Rejigging Australia's Troubled Energy Grid Could Cost Consumers: AGL Energy

Rejigging Australia's Troubled Energy Grid Could Cost Consumers: AGL Energy
A power plug is placed into a power socket in Melbourne, Australia, on Oct. 22, 2012. (Quinn Rooney/Getty Images)
Daniel Y. Teng

Australian energy giant AGL has warned proposed sweeping changes to the operation of the country's electricity market may result in higher prices for customers.

Following major disruptions to the energy grid in June—with the Australian Industry Group describing it as "apocalyptic"—authorities were forced to suspend the National Electricity Market (NEM) to ensure households and businesses could get access to power.

The NEM is integral to Australia's electricity network and comprises a bidding system between wholesale energy providers and retailers, who in turn, supply electricity to the customer.

In response to the near-crisis, the Energy Security Board proposed a new way of running the NEM—by implementing a "capacity mechanism" by 2025.

While consultations are ongoing, the basic premise of a capacity mechanism is that power generators would be paid to be on standby with available electricity rather than paid based on how much they bid—and supply—to the NEM.

State governments will decide how much of the electricity mix should be renewable or fossil fuel-based—the Victorian government has already ruled out including fossil fuel generators.

Proposal Light on Detail

In response to the proposal, AGL—one of the "Big Three" energy providers in Australia—has raised concerns that the capacity mechanism could result in "excessive costs for energy customers" and dampen incentives for new power generation options.

"A common critique of capacity markets internationally is that they struggle to produce the right mix of incentives, and often produce outcomes at higher cost.

"In the present environment, it is not clear that it is in the best interests of customers to make a structural transition towards a market design that is broadly criticised as exacerbating affordability challenges and reducing agility and flexibility in the types of resources it incentivises," according to AGL's submission to the Energy Security Board.

AGL further noted that there was little cooperation between the states on what generators would be eligible for the mechanism and that these details needed to be nutted out before a framework was decided on.

"There is a lack of consideration in the Energy Security Board's high-level design of how the capacity mechanism would interact with elements of the existing market that currently support investment, such as the NEM reliability and price settings, which are fundamental to solving the investment challenges that the Energy Security Board has identified in its case for change."

Energy Grid Stumbles Through Crisis

Australian energy prices have soared in recent months after years of indecision, and a lack of support for coal-fired power generators (due to the push for net-zero), which has left the grid in a fragile position to deal with any unforeseen crises—incidentally, in late May a perfect storm of factors would come together to force authorities to step in.

One was a polar vortex that swept through the southern and eastern states driving up domestic energy demand significantly.

The other was the war in Ukraine and subsequent sanctions on Russian gas and coal imports globally.
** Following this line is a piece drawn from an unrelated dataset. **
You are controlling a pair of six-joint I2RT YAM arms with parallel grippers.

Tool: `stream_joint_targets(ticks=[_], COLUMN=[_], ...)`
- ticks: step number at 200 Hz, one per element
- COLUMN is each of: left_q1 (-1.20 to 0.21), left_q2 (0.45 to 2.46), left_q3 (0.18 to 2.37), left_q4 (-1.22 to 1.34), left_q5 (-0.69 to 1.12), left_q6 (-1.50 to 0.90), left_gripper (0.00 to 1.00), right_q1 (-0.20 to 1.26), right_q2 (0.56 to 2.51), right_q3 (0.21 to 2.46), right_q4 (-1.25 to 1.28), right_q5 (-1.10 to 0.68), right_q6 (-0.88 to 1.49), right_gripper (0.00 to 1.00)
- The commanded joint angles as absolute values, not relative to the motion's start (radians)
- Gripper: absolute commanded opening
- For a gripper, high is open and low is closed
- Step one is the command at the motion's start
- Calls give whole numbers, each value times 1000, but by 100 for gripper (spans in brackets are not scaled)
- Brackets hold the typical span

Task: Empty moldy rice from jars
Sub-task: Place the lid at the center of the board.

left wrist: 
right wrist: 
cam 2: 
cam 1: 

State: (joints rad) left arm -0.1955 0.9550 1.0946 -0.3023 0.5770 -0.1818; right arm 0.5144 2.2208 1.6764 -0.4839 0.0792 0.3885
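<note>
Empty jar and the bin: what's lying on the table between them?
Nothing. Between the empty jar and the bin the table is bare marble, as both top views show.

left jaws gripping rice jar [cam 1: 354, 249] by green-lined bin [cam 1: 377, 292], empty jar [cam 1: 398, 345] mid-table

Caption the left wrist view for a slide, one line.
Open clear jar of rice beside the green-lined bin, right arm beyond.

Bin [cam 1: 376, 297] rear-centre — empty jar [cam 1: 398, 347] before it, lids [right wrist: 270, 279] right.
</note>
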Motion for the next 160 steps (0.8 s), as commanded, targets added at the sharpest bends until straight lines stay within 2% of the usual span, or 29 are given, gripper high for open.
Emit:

This had a worldwide cascading effect and drove up demand for the resource across Europe.

Australia's gas market is shared between domestic and international users, a situation that left local and European consumers effectively competing for use of Australian gas. Western Australia fared better as earlier governments set a mandate for producers to keep a portion of supply for local use.

Further, several coal-fired generators actually broke down (after years of neglect), resulting in a lack of generator capacity for the electricity grid.

At one point, the Australian Energy Market Operator tried to control prices by placing a cap on wholesale rates. However, some generators simply stopped generating electricity due to low profitability.

This forced AEMO to step in at one point to direct generators to produce electricity. Following this series of events, the capacity mechanism was proposed as a future solution.

Despite the instability caused by a lack of dispatchable energy (coal being the most reliable), the current federal Labor government is still pushing ahead with greater decarbonisation of the energy grid and larger investments in renewable.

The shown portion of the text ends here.